Heather Mae Erickson
My research and work are at the forefront of a trend where both industry and design play roles in studio art practice. I am an advocate of this approach and endeavor to continue researching this subject by exploring models throughout Europe, particularly in Scandinavia.
Through my work, I strive to inform my audience of who I am as an artist, educator and human being. I am interested in reaching beyond the confines of the art world and interacting with a variety of individuals from around the world. Our knowledge of the objects used in the dining ritual, and their assigned functions, which is born of historical usage and innate familiarity, is limiting and lacks creativity and vision. I explore the possibility of changing the way we treat the vital ritual of dining. By designing functional tableware, I seek to direct the eye, hand and mouth to treat food differently.
My work raises awareness of the situation and sparks contemplation before merely devouring the elements. I am focused on creating new ways of containing and using these functional objects. I question function through combining the common and understood methods of use, and proposing new formats. I take simple objects, functions or aspects, and combine opposing elements through multiplicity, size or orientation. A prime example that puts my vision into practice is utilizing the concept of the waiters’ serving tray and morphing it together with an enlarged spoon to create a truly unique appetizer platter.
I continuously pose questions to myself that enhance the guidelines and starting points. By broadening my scope, the possibilities for containing or displaying food become endless. It is easy to get stuck on the idea that a cup or bowl must take on a specific shape in order to serve its purpose. I do not really think in those limiting terms anymore. I focus my energies on thinking about a container, without preconceived ideas, and I know that my container can be any shape or size that I desire.
My pieces are influenced by the objects that surround me or that I surround myself with. I find inspiration in architecture, nature, shapes, and non-ceramic design. I see myself rediscovering function through the process of design. I sometimes make a particular vessel with a specific use in mind, and later find enjoyment when a user surprises me with their unexpected intended use. In this way, the user also has an effect on my work and development.
I do not feel the need to utilize unnecessary decoration on the surface of my work, but rather to embrace the clarity and simplicity of the forms. The decoration I do use emerges from necessary process. The essential step of waxing the bottoms of ceramic work, for example, becomes the decorative element.
It is interesting to find that others are surprised at how much my hand is used in the making of each piece. The aesthetic or hand of the artist and the clay itself are not always evident to outside viewers. In my need for clarity and refinement, decoration or process are always erased, sanded away, or removed. My work consists of carefully considered forms and highly refined surfaces.
One might ask why I do not just have my pieces mass-produced, however, I enjoy my present circumstances because they afford me the ability to use my personal aesthetic while hinting at the ideas of contradiction and the industrial hand. My creative approach combines industrial clarity with unique artistic execution that requires intense amounts of handling. Even though it may look simple, it is not easy. The clarity and finish on my pieces is intensive, time consuming and laborious. Each piece is generally handled and refined so much that it looks like I never touched it.

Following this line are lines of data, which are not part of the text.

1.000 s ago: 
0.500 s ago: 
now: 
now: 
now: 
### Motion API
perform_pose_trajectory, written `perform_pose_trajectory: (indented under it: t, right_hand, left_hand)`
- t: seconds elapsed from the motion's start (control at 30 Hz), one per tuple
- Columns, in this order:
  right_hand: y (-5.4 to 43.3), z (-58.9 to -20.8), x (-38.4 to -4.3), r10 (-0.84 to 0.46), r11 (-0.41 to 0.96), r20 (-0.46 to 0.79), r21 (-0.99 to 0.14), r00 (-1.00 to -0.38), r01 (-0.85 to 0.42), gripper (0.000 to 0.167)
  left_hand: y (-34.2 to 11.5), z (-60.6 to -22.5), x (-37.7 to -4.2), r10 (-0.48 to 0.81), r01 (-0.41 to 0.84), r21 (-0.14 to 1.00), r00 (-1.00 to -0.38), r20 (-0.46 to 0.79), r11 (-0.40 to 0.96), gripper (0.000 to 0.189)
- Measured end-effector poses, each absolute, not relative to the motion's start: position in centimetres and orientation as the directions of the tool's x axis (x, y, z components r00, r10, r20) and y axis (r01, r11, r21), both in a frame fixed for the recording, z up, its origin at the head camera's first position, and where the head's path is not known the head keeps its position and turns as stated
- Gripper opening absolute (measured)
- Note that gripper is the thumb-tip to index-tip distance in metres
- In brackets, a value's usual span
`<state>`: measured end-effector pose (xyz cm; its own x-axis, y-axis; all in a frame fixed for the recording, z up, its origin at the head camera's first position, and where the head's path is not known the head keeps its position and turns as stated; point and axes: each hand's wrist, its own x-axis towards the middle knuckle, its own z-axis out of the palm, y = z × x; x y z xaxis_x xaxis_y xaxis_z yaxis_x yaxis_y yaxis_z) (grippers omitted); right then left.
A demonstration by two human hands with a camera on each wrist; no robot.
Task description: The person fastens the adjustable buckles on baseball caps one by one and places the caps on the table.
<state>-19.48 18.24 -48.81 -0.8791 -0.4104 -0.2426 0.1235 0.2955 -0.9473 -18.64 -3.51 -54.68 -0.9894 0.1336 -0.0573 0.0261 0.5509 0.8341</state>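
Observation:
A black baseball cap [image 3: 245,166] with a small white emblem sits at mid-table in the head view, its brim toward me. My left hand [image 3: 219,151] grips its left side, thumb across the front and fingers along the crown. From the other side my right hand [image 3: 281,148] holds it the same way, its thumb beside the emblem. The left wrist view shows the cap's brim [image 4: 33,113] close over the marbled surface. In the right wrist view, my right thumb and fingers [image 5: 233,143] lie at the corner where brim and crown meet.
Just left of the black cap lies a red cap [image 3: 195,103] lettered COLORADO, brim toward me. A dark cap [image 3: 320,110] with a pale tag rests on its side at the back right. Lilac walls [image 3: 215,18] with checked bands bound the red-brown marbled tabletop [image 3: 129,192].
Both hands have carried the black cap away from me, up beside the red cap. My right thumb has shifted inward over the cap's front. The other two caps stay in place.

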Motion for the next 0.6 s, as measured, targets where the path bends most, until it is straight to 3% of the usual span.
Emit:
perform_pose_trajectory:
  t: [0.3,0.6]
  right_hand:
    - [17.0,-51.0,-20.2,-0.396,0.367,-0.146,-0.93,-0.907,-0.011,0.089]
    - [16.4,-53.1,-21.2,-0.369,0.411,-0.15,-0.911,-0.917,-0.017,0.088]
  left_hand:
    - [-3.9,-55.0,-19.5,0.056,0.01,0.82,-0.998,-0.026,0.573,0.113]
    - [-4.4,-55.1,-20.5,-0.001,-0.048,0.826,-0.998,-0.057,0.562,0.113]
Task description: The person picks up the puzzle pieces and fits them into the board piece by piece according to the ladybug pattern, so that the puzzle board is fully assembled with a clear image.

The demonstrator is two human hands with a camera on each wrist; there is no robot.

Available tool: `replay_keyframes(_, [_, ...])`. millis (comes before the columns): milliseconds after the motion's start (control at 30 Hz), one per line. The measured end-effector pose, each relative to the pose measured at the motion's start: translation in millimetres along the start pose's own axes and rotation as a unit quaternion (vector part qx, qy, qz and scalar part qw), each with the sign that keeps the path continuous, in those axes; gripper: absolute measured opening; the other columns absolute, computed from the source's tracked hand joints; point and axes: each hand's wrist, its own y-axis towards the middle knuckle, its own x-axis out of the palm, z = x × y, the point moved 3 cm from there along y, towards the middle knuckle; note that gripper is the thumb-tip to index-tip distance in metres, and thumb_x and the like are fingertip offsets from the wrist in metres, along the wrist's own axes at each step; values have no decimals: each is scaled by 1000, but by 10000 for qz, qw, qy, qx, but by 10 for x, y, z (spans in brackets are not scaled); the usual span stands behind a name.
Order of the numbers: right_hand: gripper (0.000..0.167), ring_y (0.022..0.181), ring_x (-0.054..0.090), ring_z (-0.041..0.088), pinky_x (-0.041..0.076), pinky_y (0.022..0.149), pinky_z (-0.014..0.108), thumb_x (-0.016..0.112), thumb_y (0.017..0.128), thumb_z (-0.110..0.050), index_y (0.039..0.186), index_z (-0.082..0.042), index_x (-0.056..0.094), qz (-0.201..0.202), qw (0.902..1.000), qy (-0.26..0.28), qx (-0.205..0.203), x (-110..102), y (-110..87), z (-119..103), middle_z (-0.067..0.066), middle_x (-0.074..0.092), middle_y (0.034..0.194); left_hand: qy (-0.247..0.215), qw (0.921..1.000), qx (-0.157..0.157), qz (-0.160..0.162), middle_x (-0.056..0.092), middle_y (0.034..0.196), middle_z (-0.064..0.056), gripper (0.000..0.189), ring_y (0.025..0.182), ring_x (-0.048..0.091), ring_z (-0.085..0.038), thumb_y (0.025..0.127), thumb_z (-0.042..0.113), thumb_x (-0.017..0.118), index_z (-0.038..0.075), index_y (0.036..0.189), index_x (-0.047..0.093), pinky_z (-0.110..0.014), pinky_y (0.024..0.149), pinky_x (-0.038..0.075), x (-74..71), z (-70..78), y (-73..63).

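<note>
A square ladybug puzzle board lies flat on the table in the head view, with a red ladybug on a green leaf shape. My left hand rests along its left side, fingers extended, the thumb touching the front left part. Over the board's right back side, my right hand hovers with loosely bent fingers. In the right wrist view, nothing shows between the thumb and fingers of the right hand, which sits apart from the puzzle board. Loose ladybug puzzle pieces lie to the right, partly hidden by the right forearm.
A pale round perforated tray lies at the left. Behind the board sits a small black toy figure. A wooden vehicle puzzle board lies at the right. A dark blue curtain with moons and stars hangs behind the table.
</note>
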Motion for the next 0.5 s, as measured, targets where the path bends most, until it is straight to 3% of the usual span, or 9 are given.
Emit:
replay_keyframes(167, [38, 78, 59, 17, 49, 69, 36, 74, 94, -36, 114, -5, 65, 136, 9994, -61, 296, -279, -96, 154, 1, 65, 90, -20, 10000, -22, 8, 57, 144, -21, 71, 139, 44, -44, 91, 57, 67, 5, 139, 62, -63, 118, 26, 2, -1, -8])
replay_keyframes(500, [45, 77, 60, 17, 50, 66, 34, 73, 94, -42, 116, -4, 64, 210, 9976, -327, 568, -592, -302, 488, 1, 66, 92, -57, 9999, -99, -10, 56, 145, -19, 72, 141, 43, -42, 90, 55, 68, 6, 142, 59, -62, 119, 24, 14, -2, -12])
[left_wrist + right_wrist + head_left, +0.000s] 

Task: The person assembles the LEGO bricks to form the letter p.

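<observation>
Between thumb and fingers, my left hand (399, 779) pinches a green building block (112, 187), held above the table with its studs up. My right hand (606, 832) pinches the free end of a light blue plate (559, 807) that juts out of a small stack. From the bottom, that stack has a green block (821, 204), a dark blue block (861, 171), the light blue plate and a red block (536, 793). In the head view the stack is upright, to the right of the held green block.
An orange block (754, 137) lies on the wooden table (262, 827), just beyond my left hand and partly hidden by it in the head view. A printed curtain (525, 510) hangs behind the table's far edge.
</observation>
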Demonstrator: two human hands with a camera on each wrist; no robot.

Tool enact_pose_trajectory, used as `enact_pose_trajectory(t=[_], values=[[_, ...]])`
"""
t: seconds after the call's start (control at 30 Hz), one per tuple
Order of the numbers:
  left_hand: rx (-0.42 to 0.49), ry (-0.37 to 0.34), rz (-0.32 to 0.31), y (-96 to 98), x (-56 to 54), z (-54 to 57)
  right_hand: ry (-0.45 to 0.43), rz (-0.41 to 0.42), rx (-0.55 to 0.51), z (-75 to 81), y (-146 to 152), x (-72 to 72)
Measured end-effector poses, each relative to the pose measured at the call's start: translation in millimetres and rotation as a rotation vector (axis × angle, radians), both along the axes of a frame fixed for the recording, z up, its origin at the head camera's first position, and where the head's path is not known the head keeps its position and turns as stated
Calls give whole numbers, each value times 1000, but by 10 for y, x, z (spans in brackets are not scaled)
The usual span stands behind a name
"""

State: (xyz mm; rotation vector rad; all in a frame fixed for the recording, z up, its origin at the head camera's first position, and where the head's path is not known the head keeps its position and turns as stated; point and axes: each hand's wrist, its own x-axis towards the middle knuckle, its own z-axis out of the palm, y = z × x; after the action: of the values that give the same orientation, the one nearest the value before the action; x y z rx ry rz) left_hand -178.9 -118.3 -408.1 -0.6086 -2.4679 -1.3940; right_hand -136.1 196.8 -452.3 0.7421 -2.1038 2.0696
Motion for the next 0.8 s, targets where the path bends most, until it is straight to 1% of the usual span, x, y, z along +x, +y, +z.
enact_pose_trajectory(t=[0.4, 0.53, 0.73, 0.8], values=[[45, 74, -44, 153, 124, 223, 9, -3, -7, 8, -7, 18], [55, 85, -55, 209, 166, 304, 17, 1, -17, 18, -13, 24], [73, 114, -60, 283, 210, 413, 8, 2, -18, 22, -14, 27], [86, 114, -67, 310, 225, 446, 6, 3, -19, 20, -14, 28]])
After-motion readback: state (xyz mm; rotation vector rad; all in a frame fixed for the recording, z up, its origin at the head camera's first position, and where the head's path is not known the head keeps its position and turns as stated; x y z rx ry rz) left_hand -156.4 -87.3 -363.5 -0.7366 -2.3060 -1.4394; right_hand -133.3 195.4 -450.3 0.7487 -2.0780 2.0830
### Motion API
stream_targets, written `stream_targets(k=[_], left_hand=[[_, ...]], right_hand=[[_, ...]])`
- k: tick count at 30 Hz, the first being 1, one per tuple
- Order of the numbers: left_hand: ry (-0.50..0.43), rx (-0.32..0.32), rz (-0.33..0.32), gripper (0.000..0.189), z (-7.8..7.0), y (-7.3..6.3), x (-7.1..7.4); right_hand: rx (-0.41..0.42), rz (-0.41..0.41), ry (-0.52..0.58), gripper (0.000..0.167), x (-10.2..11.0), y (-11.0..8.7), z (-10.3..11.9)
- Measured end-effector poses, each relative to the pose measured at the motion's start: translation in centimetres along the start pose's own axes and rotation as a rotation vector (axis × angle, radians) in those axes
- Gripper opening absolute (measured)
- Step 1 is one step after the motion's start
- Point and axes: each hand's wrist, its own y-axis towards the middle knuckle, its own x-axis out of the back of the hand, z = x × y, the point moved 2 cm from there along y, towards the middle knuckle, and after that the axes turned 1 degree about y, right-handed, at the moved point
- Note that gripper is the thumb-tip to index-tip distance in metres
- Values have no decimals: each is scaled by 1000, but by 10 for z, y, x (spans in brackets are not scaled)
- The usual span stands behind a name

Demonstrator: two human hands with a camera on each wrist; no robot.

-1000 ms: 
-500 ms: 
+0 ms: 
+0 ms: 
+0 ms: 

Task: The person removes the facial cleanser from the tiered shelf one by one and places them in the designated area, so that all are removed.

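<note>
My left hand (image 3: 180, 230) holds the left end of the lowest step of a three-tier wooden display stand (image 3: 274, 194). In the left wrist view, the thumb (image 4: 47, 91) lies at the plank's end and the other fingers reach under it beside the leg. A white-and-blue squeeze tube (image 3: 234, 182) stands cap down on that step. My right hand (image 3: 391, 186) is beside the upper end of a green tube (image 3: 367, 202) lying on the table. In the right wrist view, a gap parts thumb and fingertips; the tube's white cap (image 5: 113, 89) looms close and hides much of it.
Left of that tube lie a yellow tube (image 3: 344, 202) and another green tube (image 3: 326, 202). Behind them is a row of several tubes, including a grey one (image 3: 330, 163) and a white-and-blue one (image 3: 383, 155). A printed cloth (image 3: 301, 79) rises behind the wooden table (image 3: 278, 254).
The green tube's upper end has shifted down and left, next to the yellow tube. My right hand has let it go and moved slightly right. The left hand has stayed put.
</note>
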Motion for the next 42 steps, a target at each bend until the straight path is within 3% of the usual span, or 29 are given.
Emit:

Essentially I desire to make my ideas known, popular, valued, and understood through the use and development of my objects and teaching. I welcome design as a source and not as an adversary. I find it crucial to know what is going on in the artistic community, so that I can stay fresh in my own work, and so that I am able to participate in scholarly discussions in the field. I yearn to be challenged, and I try to achieve this by challenging others. People interact with my work, and I interact with them through it.
I am interested in changing how ceramic design practices are seen in America and how American studio designers are viewed abroad. I have willingness to look beyond our borders and traditions for answers, ideas, and stimulation. By broadening the conversation artistically, socially, politically, and geographically, I will be a part of the movement to train the new generation of artists who are reacting to this post digital time. I am focused on forming a new curriculum with new ideas and models for the development of design, not only to attain my own artistic goals, but also to pass along these findings to my peers, mentors, and students in the United States and abroad. My future goals include developing a ceramic design collective where I will be the principle designer, continuing on my quest for a design-oriented ceramic aesthetic, and becoming a full-time professor at the university level so that I may continue to push the limitations in the fields of ceramics, design, art and craft.